Manchmal, und zwar dann, wenn der Himmel nicht wolkenverhangen ist, helfen mir diese Sterne, ganze Nächte zu durchwachen. Meine Seele dürstet nach ihrem klaren, reinen Licht, auf dass sie nicht ersticke an eurem Menschenschmutz. Den Schlaf hole ich dann tagsüber nach, denn auch um den will ich mich nicht bringen. Ich habe nämlich so viele Träume wie eine Sanduhr Sandkörner und sinne dann gern über diese Traumkörnerchen nach. Jedes von ihnen birgt eine lebendige Geschichte. Einige davon erzähle ich vielleicht noch.

Sie dürften schon bemerkt haben, dass ich blumige Sprache liebe. Das liegt natürlich auch daran, dass ich blühende Wiesen mag, vor allem solche, deren Blumenteppich sich vom hintersten Häuschen am Rande der Stadt bis zu den ersten Bäumen eines wirklich tiefen Waldes ausrollt. Aber es sei Ihnen auch noch verraten, dass solch blumenübersäte Auen für mich eigentlich nur ein Spiegelbild nächtlicher Sternenwiesen sind. Ich bin ja in meinem ganzen Leben noch nie auf einer echten Wiese gewandelt. Das überrascht Sie? Na, es gibt viele Dinge, die Sie noch nicht wissen! Aber ist es denn an mir, es Ihnen zu erklären, es Ihnen in die Köpfe einzuhämmern? Wohl eher nicht. Warum auch? Ich bin Ihnen zu gar nichts verpflichtet.

Ich habe versprochen, mich nicht damit zu befassen, wann und wo ich geboren wurde. Aber irgendwo muss ich ja anfangen. Es ist also sechs Jahre nach Kriegsende und die Lebensmittel sind immer noch rationiert, genauso wie im Krieg. Alle müssen sehen, wie sie durchkommen. Und am schlimmsten ist es in den Städten. Wer hier einen Balkon hat, hält darauf häufig Hühner oder baut Kaninchenställe. Ich habe auch schon von Balkons gehört, auf denen Schweine grunzen. Aber mir scheint, das sind wohl eher Großstadtlegenden, denn Schweine sind doch höchst geräuschvolle Gesellen und verbreiten außerdem einen so ungeheuer auffälligen Gestank, dass man ihn geradezu mit der Mistgabel umgraben kann. Bei Balkonhühnern und -kaninchen können die wachsamen Hüter der Staatsgewalt vielleicht gerade noch ein Auge zudrücken, aber ich könnte mir vorstellen, dass selbst deren Toleranz ihre Grenzen hat.

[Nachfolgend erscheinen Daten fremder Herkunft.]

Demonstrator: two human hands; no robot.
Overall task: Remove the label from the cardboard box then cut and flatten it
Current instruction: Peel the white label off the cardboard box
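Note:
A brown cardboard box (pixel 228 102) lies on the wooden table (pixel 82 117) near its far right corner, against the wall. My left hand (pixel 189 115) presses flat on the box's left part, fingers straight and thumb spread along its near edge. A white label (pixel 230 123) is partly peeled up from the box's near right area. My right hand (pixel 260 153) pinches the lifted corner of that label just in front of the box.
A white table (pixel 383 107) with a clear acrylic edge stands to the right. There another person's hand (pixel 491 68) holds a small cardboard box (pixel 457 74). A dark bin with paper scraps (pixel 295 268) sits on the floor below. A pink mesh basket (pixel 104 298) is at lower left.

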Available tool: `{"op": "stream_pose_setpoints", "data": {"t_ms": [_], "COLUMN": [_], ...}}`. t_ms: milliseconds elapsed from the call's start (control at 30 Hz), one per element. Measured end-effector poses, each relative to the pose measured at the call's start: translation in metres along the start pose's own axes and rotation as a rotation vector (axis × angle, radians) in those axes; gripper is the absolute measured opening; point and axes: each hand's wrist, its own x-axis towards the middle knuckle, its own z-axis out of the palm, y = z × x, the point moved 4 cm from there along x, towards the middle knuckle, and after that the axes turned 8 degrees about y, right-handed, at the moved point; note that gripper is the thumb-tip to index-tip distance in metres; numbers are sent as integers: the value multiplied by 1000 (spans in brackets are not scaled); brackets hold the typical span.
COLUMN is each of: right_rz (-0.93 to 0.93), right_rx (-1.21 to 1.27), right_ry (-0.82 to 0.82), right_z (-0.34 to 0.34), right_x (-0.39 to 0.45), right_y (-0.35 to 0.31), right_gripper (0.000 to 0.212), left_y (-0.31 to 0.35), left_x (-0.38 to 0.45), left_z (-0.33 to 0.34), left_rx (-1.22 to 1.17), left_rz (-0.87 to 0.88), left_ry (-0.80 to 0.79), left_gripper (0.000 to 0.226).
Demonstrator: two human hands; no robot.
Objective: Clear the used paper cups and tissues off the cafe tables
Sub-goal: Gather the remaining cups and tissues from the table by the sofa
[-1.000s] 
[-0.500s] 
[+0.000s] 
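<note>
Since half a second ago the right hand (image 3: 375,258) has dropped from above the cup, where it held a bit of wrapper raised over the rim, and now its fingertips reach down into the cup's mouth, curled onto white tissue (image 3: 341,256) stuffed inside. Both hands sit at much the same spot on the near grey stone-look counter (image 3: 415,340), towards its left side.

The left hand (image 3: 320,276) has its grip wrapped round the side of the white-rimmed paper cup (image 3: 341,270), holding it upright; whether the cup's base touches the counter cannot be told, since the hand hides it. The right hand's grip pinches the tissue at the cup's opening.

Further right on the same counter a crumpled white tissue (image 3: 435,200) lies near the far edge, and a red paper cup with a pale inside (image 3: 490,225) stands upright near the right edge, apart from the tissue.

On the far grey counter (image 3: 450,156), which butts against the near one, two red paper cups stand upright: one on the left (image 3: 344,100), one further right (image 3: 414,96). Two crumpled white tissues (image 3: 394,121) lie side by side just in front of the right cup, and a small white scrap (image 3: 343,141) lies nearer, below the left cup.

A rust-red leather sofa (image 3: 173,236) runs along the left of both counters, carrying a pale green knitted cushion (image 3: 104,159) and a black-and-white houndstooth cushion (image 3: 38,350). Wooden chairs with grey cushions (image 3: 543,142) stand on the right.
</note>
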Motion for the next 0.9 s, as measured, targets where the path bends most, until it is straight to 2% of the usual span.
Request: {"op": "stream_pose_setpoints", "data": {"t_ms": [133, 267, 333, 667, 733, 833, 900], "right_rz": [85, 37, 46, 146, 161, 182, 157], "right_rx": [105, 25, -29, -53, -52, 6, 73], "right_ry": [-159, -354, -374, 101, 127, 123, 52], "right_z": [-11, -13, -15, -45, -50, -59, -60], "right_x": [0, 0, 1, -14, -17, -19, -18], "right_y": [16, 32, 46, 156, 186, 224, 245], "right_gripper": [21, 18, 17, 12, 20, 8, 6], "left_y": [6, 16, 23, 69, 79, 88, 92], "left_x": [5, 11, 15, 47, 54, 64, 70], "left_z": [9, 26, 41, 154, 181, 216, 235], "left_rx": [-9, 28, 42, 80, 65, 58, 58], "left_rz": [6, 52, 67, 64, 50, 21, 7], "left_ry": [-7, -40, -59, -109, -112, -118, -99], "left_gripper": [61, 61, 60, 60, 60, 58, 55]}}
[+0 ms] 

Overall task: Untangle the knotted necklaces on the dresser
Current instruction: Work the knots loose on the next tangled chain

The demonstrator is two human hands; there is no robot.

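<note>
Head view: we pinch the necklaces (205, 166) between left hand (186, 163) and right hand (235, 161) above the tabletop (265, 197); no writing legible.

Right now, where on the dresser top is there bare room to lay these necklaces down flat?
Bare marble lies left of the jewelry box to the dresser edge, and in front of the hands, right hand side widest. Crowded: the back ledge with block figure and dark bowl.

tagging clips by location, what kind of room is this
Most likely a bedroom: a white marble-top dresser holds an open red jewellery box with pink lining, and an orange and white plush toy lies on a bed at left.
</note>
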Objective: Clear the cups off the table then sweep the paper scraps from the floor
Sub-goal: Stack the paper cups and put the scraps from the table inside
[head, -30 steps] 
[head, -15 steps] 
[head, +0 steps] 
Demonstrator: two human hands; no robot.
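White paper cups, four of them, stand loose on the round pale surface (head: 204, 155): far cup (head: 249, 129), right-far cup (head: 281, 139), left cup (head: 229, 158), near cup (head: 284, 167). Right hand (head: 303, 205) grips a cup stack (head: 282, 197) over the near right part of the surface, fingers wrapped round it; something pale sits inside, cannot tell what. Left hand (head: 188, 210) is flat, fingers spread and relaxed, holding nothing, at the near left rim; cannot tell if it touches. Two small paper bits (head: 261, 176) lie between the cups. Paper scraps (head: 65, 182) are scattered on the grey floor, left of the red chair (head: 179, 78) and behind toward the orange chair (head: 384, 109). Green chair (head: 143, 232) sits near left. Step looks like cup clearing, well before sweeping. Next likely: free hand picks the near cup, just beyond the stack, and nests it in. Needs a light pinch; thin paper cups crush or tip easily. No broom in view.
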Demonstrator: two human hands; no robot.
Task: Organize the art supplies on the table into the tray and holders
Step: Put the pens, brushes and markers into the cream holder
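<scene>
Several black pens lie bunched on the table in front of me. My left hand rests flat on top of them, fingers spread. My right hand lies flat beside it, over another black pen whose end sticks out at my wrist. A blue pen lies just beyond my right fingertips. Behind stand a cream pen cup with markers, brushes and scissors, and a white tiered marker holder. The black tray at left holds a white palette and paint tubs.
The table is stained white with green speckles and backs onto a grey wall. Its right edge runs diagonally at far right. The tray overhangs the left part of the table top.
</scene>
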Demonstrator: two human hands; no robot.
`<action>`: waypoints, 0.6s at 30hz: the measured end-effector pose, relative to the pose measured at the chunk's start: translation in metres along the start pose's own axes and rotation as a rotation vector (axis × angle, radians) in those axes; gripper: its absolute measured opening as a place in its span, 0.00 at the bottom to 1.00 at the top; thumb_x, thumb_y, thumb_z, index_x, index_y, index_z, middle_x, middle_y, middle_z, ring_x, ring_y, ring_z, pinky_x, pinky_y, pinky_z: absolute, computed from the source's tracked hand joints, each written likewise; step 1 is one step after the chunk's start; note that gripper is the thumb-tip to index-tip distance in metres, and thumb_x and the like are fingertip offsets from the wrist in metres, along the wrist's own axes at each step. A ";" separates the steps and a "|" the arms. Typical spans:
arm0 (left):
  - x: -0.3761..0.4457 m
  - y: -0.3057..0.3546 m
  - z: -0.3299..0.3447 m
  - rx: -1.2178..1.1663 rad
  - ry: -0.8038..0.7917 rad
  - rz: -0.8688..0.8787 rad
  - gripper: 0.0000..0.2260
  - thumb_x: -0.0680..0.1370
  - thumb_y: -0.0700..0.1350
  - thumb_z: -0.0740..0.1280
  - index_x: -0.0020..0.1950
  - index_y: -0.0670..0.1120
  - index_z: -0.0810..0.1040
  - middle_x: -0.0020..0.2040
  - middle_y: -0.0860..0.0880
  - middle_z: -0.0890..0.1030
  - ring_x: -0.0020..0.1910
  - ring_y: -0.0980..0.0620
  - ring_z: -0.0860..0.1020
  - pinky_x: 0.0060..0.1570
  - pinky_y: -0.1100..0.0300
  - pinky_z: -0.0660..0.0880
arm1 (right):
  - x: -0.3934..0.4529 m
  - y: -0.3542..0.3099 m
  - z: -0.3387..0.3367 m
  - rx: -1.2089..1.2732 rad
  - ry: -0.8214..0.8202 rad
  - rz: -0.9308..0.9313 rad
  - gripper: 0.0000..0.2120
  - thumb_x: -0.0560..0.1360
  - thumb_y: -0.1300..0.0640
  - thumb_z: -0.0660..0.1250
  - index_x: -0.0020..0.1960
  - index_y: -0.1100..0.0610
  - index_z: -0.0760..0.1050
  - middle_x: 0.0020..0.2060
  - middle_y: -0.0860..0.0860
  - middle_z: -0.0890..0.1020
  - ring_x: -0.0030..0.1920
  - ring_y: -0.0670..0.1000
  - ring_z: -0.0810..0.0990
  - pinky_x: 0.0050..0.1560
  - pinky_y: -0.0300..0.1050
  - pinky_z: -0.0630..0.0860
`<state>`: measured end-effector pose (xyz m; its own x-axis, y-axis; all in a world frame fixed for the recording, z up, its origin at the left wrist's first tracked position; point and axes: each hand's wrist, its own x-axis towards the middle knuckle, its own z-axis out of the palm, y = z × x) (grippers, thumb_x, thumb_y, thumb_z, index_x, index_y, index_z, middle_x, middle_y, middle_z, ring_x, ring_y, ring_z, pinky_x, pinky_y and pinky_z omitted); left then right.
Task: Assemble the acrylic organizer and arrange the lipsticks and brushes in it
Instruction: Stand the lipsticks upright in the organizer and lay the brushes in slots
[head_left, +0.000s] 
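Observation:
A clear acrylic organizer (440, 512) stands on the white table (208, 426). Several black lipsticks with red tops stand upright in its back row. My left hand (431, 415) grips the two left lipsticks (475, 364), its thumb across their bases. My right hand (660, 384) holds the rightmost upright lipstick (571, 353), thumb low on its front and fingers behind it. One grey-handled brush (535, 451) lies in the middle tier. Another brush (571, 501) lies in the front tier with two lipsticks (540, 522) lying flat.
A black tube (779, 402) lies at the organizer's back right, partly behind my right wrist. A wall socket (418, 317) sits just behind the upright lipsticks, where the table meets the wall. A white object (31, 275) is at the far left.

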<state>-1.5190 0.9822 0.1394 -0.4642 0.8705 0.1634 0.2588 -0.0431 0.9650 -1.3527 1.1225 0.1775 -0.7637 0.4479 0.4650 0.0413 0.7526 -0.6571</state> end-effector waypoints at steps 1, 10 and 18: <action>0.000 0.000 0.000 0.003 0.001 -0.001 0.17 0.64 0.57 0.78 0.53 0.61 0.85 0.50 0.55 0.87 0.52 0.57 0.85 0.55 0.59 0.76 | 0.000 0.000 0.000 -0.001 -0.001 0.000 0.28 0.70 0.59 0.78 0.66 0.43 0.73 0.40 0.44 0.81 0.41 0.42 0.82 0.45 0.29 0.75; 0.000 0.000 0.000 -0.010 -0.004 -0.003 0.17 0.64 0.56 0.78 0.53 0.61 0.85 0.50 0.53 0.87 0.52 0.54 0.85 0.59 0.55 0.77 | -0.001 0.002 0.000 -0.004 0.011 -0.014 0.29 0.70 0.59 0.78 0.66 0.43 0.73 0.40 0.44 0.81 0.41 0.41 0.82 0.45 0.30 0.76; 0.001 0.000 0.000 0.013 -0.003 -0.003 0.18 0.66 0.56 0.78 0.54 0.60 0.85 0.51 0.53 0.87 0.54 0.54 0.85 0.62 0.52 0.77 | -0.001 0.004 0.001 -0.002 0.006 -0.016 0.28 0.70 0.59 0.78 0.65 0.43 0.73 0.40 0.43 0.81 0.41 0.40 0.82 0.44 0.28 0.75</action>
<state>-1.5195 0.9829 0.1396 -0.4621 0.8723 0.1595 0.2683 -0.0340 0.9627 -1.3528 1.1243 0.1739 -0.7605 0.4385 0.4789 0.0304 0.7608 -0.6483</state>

An Balkonen, von denen der Schweinegestank herunterweht wie eine extralange Fahne, kämen die Ordnungshüter wohl kaum vorbei. Während des Krieges stand auf sogenannte „Schwarzschlachtung“ von Schweinen die Todesstrafe, aber auch nach dem Krieg, im sogenannten Sozialismus, der jetzt hier bei uns herrscht, würde das nicht einfach so durchgehen.

Ja, also, Brünn, Biskupská ulice. Hier schwebt ein Balkon mit einem Kaninchenstall hoch über den Denisovy sady, einem Park mit einem äußerst stolzen, beinahe zwanzig Meter hohen Marmorobelisken, dessen langer Schatten sich im Laufe des Tages locker dreht und mir als Sonnenuhr dient. Und dazu höre ich dann immer noch die erhabenen Glocken der nahe gelegenen Kathedrale, sodass man Gott sei Dank nicht sagen kann, ich lebte hier jenseits von Zeit und Raum.